- Born: 16 December 1947 (age 78)
- Education: University of Oxford
- Known for: metabolic control analysis, elementary modes, flux balance analysis
- Scientific career
- Fields: systems biology, network biology, genetics
- Workplaces: Oxford Brookes University
- Thesis: (1974)
- Doctoral advisor: Arthur Peacocke
- Doctoral students: Herbert M. Sauro

= David Fell (biochemist) =

British biochemist (b. 1947)

David A. Fell is a British biochemist and professor of systems biology at Oxford Brookes University. He has published over 200 publications, including a textbook on Understanding the control of metabolism in 1996.

== Early work ==
Fell did research on the physical biochemistry of yeast pyruvate kinase. He obtained a position at Oxford Polytechnic as a lecturer. His early work at Oxford Polytechnic focussed on haemoglobin where he developed more precise techniques for monitoring oxygen saturation and the breakdown of 2,3-bisphosphoglycerate by Fe(III)-haemoglobin. At this time he also worked on the first modelling studies related to the functioning of high- and low-K_{m} cyclic nucleotide phosphodiesterases on the regulation of adenosine 3',5'-cyclic monophosphate (cAMP)

== Later career ==
From the early 1980s David Fell switched his research to systems biology and was one of the earliest systems biologists in the UK, with publications from 1979 onwards.
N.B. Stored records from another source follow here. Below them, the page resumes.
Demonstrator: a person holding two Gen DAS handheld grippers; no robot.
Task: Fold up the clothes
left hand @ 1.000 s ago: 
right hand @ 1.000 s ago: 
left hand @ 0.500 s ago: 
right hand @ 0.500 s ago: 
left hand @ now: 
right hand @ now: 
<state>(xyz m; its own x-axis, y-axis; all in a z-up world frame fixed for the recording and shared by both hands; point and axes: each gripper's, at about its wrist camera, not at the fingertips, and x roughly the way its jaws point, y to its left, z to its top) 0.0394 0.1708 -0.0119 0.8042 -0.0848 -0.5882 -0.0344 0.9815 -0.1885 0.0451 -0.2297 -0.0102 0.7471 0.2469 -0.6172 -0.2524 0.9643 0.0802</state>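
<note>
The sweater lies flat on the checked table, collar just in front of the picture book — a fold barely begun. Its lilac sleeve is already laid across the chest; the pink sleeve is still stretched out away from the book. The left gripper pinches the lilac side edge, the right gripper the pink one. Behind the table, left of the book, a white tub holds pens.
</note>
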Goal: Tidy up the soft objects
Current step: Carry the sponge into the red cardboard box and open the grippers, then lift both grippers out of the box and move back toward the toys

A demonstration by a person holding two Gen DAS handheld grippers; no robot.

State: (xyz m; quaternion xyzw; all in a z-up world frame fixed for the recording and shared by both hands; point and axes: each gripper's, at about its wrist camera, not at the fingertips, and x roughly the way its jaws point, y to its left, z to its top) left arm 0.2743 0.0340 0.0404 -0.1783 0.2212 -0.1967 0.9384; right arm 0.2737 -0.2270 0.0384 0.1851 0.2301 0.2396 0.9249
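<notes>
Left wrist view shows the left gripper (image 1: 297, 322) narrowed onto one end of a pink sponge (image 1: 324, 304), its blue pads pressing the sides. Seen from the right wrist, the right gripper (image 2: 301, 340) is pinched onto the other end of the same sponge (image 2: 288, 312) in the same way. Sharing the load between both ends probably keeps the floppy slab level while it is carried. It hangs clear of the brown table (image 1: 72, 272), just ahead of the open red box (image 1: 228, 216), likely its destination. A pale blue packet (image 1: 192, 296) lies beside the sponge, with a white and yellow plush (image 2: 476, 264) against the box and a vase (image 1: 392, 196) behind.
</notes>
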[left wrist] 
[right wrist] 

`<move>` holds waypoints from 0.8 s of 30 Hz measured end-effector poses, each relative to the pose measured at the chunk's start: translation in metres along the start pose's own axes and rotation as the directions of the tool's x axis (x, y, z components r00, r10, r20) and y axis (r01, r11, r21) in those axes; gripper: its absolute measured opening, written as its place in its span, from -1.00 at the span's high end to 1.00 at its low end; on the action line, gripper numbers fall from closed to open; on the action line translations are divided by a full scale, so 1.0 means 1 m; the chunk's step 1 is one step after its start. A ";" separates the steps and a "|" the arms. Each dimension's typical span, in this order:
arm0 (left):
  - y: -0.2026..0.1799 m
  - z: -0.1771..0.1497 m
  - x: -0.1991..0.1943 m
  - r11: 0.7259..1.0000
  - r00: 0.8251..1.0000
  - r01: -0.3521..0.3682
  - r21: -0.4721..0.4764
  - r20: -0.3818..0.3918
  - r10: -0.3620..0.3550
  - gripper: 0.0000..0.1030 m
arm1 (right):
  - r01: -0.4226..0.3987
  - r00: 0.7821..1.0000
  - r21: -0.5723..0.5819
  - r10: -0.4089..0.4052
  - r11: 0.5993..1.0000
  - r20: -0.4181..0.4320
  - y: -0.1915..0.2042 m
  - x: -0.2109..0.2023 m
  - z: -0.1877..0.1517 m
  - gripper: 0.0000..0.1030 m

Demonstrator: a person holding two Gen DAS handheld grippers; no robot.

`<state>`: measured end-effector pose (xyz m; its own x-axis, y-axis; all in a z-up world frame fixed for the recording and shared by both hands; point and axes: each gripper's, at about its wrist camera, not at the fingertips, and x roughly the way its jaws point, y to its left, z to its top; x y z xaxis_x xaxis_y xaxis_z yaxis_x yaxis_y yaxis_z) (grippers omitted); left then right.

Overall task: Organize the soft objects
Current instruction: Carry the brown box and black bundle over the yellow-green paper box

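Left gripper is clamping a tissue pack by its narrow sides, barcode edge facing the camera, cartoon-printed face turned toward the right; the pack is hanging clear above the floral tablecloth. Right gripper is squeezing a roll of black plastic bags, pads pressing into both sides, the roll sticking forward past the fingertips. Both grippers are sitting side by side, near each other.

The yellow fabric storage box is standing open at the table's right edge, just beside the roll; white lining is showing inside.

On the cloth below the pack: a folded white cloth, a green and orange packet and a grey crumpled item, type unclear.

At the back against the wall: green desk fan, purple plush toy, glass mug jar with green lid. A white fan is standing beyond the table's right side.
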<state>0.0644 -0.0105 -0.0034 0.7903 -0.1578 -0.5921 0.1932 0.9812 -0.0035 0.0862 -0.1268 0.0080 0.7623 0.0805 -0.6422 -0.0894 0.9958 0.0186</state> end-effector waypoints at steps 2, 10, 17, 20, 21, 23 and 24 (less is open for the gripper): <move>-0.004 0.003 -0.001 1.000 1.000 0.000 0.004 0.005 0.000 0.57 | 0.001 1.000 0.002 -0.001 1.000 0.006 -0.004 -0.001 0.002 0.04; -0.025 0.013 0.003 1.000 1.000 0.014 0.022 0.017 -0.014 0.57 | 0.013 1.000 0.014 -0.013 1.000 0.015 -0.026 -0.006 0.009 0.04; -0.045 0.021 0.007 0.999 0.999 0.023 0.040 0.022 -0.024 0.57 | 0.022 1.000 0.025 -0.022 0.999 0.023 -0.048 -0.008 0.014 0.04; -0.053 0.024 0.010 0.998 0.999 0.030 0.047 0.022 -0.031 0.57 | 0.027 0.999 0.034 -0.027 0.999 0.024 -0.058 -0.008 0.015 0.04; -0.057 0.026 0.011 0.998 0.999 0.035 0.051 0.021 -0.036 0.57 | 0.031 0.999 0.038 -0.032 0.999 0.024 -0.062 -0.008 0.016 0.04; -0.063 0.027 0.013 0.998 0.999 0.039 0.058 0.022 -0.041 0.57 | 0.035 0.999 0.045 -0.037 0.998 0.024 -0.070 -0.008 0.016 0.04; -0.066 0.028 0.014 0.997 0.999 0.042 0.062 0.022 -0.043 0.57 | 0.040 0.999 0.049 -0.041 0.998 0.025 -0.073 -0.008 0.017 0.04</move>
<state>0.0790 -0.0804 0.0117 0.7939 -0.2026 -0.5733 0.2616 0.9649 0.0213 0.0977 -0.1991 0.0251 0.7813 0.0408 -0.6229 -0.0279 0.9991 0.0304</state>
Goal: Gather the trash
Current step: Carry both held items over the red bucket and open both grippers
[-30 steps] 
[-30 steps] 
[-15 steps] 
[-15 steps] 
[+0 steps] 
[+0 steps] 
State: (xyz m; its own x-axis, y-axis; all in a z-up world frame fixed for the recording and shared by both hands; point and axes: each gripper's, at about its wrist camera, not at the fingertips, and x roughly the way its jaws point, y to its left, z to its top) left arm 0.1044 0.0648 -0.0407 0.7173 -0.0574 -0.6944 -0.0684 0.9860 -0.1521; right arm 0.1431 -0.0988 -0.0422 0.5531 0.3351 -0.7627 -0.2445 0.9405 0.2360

The other notable systems biologist at time was Henrik Kacser at the University of Edinburgh. Given that his early work had a significant mathematical and computational component, he was ideally positioned to consider a more quantitative approach to studying the properties of cellular networks. It was against this background that he turned to the relatively new field called metabolic control analysis as a means to understand the principles of metabolic regulation. Before the development of metabolic control analysis, understanding metabolism was based on qualitative arguments which resulted in some incorrect conclusions (rate-limiting steps). Much of Fell's research for the next 20 years focussed on extending and applying metabolic control analysis to metabolism. This work culminated in the publication of his textbook, Understanding the control of metabolism. In 1986 he published with his graduate student Rankin Small, one of the earliest flux-balance models where they used linear programming to examine the efficiency in the conversion of glucose into fat. He was also one of the first researchers to use the Gillespie method for stochastic simulation in cellular biology, a method that is now routinely used in systems biology. In the late 1990s his research started shifting more towards stoichiometric analysis with particular emphasis on elementary modes and the analysis of larger networks such as those involved in photosynthesis and whole genome scale models in a variety of organisms including one of the first genome scale models of Arabidopsis.

==Publications==

Other than his textbook, which has been cited 1464 times (Sept, 2018), his top ten publications include: two publications related to the evolutionary age of metabolism using small-world analysis, the definition of a pathway in terms of elementary modes, three reviews on metabolic control analysis including a republication of the seminal work, Control of Flux by Kacser and Burns, two research papers on metabolic control analysis, one of the earliest papers on the use of flux-balance analysis, one of the earliest papers that describes a model the MAPK pathway in EGF signalling, and well as the earliest paper that describes the whole genome-scale model of the plant Arabidopsis.